[Activity]
For this exercise, please reproduce the records below word for word, from the first line through the line with "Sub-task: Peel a".

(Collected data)
..........

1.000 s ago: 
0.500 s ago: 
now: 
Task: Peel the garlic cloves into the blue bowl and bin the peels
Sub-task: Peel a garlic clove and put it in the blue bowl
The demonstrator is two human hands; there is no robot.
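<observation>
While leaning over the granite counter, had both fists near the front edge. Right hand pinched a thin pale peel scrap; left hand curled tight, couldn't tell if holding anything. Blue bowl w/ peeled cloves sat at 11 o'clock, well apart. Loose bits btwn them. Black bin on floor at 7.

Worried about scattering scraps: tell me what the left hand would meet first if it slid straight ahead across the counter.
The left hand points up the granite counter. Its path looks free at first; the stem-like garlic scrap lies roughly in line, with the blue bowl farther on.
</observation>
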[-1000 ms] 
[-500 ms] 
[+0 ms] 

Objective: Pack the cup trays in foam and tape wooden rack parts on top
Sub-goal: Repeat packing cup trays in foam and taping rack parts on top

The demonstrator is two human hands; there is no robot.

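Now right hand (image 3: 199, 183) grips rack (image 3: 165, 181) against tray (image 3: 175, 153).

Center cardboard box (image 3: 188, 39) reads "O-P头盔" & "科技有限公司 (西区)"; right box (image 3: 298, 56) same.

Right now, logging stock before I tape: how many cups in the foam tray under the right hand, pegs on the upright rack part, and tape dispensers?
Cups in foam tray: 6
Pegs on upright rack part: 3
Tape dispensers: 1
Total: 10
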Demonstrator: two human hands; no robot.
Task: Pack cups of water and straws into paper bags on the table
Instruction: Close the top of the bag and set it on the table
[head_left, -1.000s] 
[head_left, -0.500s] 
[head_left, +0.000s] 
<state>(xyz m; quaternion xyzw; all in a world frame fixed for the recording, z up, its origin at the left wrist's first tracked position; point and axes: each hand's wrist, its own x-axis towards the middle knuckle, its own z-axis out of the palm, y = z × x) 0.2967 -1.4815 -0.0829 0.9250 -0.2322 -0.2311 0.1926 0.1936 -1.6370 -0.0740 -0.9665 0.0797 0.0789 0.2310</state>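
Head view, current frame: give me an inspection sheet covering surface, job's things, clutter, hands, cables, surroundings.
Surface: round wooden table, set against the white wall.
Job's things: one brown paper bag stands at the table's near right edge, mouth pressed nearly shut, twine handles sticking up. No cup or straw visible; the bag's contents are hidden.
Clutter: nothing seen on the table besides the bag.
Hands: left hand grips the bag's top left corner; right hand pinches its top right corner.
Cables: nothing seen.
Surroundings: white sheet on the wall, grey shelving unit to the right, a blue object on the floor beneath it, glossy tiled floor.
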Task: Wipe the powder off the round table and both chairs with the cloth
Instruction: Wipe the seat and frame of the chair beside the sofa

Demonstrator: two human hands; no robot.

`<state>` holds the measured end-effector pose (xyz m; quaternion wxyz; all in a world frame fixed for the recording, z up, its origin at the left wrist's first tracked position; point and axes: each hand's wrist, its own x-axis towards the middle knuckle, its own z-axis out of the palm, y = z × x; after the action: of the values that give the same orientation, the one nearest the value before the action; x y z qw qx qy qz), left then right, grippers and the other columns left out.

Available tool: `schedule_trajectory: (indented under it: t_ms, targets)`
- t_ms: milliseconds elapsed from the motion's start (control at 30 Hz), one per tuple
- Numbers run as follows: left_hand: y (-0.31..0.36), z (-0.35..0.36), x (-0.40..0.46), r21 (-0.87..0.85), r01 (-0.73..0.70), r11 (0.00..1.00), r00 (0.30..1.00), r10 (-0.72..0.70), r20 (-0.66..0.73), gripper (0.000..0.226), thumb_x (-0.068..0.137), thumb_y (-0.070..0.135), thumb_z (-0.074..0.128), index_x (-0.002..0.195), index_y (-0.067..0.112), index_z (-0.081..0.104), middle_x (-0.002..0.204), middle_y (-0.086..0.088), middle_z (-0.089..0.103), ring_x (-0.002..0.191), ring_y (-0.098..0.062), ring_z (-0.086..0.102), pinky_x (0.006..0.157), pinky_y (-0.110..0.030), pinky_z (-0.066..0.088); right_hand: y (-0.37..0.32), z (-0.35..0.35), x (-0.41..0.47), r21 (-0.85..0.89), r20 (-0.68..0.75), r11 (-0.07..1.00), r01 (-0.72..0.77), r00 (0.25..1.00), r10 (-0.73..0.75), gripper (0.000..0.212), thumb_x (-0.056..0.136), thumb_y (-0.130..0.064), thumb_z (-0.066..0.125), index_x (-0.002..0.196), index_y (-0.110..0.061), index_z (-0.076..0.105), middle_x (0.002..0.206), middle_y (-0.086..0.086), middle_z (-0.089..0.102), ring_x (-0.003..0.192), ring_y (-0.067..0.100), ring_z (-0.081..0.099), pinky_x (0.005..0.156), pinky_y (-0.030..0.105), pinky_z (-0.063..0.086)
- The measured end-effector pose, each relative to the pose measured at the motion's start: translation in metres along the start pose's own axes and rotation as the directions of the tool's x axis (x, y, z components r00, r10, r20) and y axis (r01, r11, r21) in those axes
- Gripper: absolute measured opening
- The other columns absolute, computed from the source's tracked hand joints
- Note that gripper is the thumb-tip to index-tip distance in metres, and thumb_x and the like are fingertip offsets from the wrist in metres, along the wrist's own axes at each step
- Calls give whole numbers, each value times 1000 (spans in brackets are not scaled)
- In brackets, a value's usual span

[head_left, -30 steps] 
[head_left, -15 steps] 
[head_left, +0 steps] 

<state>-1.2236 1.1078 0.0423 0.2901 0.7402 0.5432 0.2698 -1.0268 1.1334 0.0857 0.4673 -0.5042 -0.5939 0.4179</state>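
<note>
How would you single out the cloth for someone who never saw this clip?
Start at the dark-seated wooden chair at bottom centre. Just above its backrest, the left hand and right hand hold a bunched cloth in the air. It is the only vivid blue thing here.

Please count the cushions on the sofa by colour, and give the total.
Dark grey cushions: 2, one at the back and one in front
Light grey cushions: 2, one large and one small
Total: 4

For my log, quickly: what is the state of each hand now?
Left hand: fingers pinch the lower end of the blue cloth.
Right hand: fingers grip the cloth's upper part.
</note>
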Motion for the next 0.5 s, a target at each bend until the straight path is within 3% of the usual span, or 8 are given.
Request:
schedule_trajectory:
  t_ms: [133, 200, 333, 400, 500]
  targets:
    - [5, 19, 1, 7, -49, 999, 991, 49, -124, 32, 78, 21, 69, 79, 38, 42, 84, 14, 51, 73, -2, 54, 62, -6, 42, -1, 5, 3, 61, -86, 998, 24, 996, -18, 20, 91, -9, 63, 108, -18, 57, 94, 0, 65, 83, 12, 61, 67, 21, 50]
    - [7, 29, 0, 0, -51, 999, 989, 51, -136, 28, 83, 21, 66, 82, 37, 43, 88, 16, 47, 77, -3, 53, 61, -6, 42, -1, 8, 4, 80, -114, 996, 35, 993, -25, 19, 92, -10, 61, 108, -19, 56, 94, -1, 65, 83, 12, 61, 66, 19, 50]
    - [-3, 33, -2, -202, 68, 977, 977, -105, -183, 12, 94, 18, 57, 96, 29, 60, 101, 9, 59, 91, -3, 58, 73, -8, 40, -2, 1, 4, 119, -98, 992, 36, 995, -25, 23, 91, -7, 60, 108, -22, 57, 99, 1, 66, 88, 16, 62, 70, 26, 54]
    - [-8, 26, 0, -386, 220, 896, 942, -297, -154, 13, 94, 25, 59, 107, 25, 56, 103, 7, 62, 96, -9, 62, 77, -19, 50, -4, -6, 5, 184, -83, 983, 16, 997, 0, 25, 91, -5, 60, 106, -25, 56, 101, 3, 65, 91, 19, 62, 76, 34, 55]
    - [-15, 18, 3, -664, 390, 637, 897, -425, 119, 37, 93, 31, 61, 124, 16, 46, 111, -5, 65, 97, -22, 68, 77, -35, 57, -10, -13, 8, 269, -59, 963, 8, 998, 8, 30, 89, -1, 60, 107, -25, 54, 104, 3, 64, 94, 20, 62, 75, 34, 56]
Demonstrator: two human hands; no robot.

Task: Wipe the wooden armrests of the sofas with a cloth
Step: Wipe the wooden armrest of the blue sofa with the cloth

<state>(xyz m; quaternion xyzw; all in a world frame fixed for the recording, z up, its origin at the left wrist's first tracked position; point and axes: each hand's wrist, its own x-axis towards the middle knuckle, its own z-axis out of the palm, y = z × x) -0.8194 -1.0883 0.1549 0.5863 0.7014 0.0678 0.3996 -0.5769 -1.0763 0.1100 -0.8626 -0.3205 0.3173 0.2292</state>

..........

[Reply to the exercise]
1.000 s ago: 
0.500 s ago: 
now: 
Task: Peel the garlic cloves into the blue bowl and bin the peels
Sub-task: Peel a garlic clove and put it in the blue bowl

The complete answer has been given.